Generally, the fit and quality of materials is very good with soft-touch plastics everywhere except lower down in the cabin, although the door bins are now felt-lined to prevent your knick-knacks rattling around.
A striking feature on the automatic models is the large, knurled rotary controller for gear-selection. However, unlike the Jaguar version, this one doesn’t rise up from the centre console on start-up.
It feels airier in the front than the previous model too, thanks to the dash being pushed forward a little. Don’t forget this is a brand-new platform from Ford so they’ve been able to provide a more spacious feel throughout. The electronic handbrake also frees up space for a couple of cupholders and more cubby-space.

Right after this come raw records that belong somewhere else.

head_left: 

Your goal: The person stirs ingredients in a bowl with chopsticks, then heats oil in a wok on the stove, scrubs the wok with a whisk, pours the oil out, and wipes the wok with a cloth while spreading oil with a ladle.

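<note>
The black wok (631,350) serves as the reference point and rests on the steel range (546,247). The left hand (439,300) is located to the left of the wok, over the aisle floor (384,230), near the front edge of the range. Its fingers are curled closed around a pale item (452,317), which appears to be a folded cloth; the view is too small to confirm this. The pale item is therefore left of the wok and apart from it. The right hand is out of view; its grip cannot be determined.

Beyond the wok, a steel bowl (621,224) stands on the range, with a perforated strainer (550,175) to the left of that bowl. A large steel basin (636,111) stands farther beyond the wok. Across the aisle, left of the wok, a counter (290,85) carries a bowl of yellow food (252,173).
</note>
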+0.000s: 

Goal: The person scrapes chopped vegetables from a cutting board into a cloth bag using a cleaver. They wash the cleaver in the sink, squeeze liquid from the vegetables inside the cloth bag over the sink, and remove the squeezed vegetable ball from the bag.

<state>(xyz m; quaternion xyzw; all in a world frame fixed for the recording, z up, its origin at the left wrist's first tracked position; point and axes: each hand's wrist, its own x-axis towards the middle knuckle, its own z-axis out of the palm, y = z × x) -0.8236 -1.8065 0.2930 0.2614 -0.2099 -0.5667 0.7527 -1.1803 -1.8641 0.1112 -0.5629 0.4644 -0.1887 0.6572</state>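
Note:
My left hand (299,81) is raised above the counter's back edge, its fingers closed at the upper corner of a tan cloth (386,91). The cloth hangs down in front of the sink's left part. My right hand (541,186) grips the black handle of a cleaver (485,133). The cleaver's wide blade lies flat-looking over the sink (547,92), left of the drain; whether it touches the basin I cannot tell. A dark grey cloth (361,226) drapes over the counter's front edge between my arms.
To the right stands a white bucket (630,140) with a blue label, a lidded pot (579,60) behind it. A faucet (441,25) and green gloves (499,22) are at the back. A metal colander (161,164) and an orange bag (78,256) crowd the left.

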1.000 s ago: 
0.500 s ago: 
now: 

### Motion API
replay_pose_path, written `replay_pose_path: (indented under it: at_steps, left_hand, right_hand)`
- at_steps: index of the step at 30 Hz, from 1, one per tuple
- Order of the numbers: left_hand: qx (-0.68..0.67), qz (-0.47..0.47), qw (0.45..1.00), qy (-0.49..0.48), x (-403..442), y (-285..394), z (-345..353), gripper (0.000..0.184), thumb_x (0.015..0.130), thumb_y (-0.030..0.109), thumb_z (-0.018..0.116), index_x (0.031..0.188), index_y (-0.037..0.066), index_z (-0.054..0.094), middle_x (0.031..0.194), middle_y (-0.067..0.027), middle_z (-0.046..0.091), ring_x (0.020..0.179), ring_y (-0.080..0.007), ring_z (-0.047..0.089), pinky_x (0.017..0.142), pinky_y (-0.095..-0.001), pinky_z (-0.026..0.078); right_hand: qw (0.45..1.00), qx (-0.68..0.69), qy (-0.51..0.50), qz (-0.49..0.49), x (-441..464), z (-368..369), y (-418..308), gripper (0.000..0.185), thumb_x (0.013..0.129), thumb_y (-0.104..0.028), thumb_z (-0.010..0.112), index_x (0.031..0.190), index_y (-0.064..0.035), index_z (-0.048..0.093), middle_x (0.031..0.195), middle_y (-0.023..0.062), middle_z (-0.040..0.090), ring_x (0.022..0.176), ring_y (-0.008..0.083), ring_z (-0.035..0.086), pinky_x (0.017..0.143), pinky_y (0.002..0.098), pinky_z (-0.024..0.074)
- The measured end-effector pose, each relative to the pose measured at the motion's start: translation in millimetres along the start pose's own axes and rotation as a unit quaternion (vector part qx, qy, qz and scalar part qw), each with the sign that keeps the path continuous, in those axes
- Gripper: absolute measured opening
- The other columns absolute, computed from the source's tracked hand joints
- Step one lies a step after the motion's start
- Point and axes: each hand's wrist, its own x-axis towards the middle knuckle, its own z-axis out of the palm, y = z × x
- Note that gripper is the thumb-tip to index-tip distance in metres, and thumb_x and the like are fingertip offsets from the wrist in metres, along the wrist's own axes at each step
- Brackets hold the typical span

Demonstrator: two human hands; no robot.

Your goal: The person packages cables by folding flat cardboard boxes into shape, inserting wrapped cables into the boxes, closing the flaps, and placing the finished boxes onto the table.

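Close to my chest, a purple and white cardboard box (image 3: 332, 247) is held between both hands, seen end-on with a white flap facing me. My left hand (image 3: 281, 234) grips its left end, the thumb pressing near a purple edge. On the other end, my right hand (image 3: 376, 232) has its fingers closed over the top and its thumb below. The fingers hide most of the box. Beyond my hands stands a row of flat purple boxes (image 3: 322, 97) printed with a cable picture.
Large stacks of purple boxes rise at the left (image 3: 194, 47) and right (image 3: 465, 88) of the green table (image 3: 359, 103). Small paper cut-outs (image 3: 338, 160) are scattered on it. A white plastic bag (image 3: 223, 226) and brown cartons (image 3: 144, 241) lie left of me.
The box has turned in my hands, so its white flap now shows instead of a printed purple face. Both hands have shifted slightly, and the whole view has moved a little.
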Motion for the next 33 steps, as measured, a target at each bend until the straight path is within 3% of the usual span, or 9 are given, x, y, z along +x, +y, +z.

Rear passengers benefit too with the Focus now offering as much leg room as the spacious Skoda Octavia which means 6-footers should be happy even on the longest of journeys.
The middle seat is a little raised but the shallow central tunnel means there’s enough room to comfortably place your feet. Overall, I would say the Focus is class-leading when it comes to carrying 5 adults.
The boot, at 273 litres is better than the VW Golf but not quite as voluminous as the Octavia. It does come with a moveable boot floor though to make lifting those shopping bags in and out a little easier.
But is the new Ford Focus still worthy of the people’s award for driving satisfaction? Well, it’s certainly worth a nomination as the new platform gives a slightly wider track and loses around a whopping 1,300kg in weight – depending on the engine choice – to make the new Focus not only a breeze around town but a bit of an A-road stormer when you want to have a little fun.
The automatic 1.5 EcoBlue is very capable indeed. Steering is very direct with good feedback and the lowered ST-Line X remains fairly flat through corners but doesn’t feel at all skitish over pock-marked roads. I expect it thuds a little more than the non-sporty models but it’s certainly no bone-shaker.
The 8-speed automatic box shifts quickly enough for a conventional auto – there’s no dual-clutch here. Downshifts are quick and I found overtaking at motorway speeds was without drama.
The new Focus is quiet too; easily as quiet as the equivalent VW Golf with only some wind noise from around the wing-mirrors getting through.
Ford haven’t skimped on tech either – generously, all new Focus models come with pre-collision assist and autonomous emergency braking that will help you swerve around as well as stop before hitting anything. There’s also lane-keeping and lane departure warning systems to keep you within the white lines – something you won’t find on rivals at this price.
All models from Zetec and above get a heated front screen, climate control the excellent SYNC 3 DAB radio with touchscreen, Bluetooth connectivity as well as Apple CarPlay and Android Auto.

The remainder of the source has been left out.